Netanyahu, Bennett hold long-awaited meeting

Bennett meets PM in "to the point" meeting, for 1st time in 5 years after apologizing to Sara Netanyahu for "course on terror” remark.

Bayit Yehudi leader Naftali Bennett 370 (photo credit: Marc Israel Sellem / The Jerusalem Post)
Bayit Yehudi leader Naftali Bennett 370
(photo credit: Marc Israel Sellem / The Jerusalem Post)
Prime Minister Binyamin Netanyahu and Bayit Yehudi leader Naftali Bennett held a long-awaited meeting in Tel Aviv on Monday, the last of Netanyahu's meetings with all the leaders of Knesset's 12 parties since the January 22 election.

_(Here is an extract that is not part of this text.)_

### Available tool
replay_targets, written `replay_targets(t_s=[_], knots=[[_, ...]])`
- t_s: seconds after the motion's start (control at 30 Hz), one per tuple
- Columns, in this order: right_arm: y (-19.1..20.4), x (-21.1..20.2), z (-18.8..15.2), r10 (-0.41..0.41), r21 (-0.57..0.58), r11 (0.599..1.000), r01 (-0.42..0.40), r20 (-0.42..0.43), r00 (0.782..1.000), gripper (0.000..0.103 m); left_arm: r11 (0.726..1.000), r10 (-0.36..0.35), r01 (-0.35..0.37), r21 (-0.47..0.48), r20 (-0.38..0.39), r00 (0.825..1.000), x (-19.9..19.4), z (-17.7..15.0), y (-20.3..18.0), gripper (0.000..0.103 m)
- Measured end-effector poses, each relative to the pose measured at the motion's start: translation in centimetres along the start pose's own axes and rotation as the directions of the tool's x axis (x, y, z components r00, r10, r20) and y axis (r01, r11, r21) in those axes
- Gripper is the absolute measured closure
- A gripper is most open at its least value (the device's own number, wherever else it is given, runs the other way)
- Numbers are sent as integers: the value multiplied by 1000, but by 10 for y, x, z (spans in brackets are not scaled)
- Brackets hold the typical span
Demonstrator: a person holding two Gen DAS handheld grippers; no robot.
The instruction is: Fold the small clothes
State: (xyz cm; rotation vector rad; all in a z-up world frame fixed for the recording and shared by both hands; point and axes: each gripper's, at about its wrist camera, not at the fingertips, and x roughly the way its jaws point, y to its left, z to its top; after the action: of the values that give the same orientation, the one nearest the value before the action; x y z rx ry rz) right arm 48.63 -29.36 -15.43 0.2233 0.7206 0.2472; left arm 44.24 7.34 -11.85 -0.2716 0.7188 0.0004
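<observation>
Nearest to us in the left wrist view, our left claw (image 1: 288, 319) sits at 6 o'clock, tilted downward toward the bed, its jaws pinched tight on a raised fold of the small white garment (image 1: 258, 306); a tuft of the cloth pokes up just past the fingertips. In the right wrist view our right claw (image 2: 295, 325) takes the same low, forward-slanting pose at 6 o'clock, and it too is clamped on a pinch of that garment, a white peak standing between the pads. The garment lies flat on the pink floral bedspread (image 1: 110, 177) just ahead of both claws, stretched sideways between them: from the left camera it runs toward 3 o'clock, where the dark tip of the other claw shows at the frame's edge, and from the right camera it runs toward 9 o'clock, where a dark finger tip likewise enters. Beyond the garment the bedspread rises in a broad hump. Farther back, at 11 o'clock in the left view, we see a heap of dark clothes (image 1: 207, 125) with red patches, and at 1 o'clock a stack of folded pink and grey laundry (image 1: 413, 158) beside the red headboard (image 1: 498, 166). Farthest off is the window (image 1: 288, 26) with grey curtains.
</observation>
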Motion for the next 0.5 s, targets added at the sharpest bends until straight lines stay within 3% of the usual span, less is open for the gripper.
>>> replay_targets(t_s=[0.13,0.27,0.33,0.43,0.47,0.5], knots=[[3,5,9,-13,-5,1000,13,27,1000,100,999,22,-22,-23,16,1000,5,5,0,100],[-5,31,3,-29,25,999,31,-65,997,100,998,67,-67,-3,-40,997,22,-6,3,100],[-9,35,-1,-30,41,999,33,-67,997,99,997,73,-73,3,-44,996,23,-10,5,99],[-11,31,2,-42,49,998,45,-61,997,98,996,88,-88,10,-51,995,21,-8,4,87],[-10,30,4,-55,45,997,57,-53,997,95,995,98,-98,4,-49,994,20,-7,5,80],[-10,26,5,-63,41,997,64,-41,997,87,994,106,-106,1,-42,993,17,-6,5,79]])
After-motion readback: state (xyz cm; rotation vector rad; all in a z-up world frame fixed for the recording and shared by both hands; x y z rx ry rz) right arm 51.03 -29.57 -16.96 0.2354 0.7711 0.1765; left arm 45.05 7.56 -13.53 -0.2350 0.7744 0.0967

A statement released after the meeting said only that they discussed "issues of the day" and plan to meet again.
Unlike official statements released following the prime minister's previous meetings with party leaders, this statement did not mention a "good atmosphere," but was described as "to the point."
The meeting took place after Bennett took to the airwaves to apologize to Netanyahu’s wife, Sara, for saying that he had endured “a course on terror” with her.

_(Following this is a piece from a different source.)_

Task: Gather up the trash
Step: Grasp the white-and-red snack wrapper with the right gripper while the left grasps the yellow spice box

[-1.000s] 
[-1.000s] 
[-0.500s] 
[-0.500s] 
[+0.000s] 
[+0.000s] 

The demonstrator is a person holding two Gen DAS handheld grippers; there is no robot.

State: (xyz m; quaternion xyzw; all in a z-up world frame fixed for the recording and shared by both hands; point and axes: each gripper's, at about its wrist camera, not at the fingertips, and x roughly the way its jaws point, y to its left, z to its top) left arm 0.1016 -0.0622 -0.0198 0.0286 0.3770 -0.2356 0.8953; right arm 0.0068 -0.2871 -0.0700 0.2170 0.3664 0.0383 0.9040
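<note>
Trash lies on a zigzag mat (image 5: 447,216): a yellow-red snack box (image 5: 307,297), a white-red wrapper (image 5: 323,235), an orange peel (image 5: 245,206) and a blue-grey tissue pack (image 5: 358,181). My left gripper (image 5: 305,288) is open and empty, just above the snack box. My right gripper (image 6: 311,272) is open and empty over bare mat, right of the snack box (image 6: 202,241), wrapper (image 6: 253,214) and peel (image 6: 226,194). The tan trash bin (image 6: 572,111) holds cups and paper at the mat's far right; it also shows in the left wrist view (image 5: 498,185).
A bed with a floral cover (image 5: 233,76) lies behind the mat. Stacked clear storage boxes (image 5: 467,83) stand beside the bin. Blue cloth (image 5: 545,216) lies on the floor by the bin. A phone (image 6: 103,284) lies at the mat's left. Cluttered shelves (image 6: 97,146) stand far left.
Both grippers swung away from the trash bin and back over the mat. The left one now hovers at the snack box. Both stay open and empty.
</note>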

Even though the Likud had announced Thursday evening that Netanyahu would meet with Bennett at the beginning of this week, Netanyahu’s office did not even call Bennett’s associates to organize the meeting until Bennett apologized.
The last meeting between Netanyahu and the Bayit Yehudi leader took place five years ago, before Bennett quit his job as Netanyahu’s chief of staff following a dispute with Sara. In an interview with Army Radio on Sunday morning, Bennett defended the prime minister’s much-maligned wife.
“The attacks on Sara Netanyahu are unacceptable,” Bennett said. “She is a good woman who loves her husband.
He has a right to consult with her, as I do with my wife. If someone wants to criticize Netanyahu’s policies, he’s the address, not her.”
Bennett’s associates said he would devote the meeting to his socioeconomic agenda, which includes lowering housing costs, rehabilitating poor neighborhoods, an open skies policy for competition with El Al and advancing a bill that would prevent tycoons from owning too many companies.
Netanyahu intended to check whether Bennett would be willing to join a coalition without Yesh Atid, despite reports of a political deal between Bennett and Yesh Atid leader Yair Lapid. Likud sources have said they would be willing to give Bayit Yehudi better portfolios if they become the first party to join the coalition.
Bayit Yehudi is seeking the chairmanship of the Knesset Finance Committee, and while Bennett wants the Construction and Housing portfolio, he would settle for another top economic portfolio like Transportation or Industry, Trade and Labor.
Negotiations with Yesh Atid resumed on Monday. Channel 10 reported that if Lapid is not given the Foreign Ministry, he might take the Finance portfolio and give it to a professional economist while taking a less senior ministry for himself. The report said Lapid told Likud officials that he did not have the skills to be finance minister or defense minister.
Yisrael Beytenu leader Avigdor Liberman has insisted on Netanyahu holding the Foreign Ministry for him until he is cleared of charges in his ongoing corruption trials. He continued his recent attacks on Lapid on Sunday.
“Lapid is wanted in the next government, as long as he knows he will be a senior coalition partner and not the acting prime minister,” Liberman said at a Knesset press conference.
“As long as he realizes that, he is wanted.”
Liberman has gotten closer in recent weeks with Shas after initially calling for a government without haredim. Bennett, meanwhile, condemned recent statements by Shas spiritual leader Rabbi Ovadia Yosef against Bayit Yehudi and Lapid.
“The statements of Shas against our party and Lapid are unnecessary,” Bennett said. “I don’t take such statements personally. But there is no monopoly on the Torah. The world of Torah is no less important to me than it is to Shas. You can learn Torah and serve in the army and work.”
Yosef on Saturday evening criticized the Yesh Atid leader as “contemptible” and a “yeshiva hater.” His comments come amid coalition negotiations in which Lapid’s insistence on increasing the haredi army draft is at odds with Shas’s position.
Lapid is not the first political opponent that Yosef has lambasted during his weekly Saturday evening sermon.
During the election campaign, Yosef lashed out at Bayit Yehudi, calling it a “house for goyim [non-Jews]” that religious Jews should not vote for.
In the Army Radio interview, Bennett blamed his party falling from 15 seats in the polls to 12 seats in the election on two public opinion makers who he said told him they worked to bring down his party: Channel 2 journalist Amnon Abramovich and Muli Segev, who produces the satire show Eretz Nehederet (Wonderful Country).
Abramovich aired a report before the election that painted Bayit Yehudi candidate Jeremy Gimpel as an extremist and took statements he made about the Temple Mount out of context. Eretz Nehederet portrayed Bennett as a latent extremist.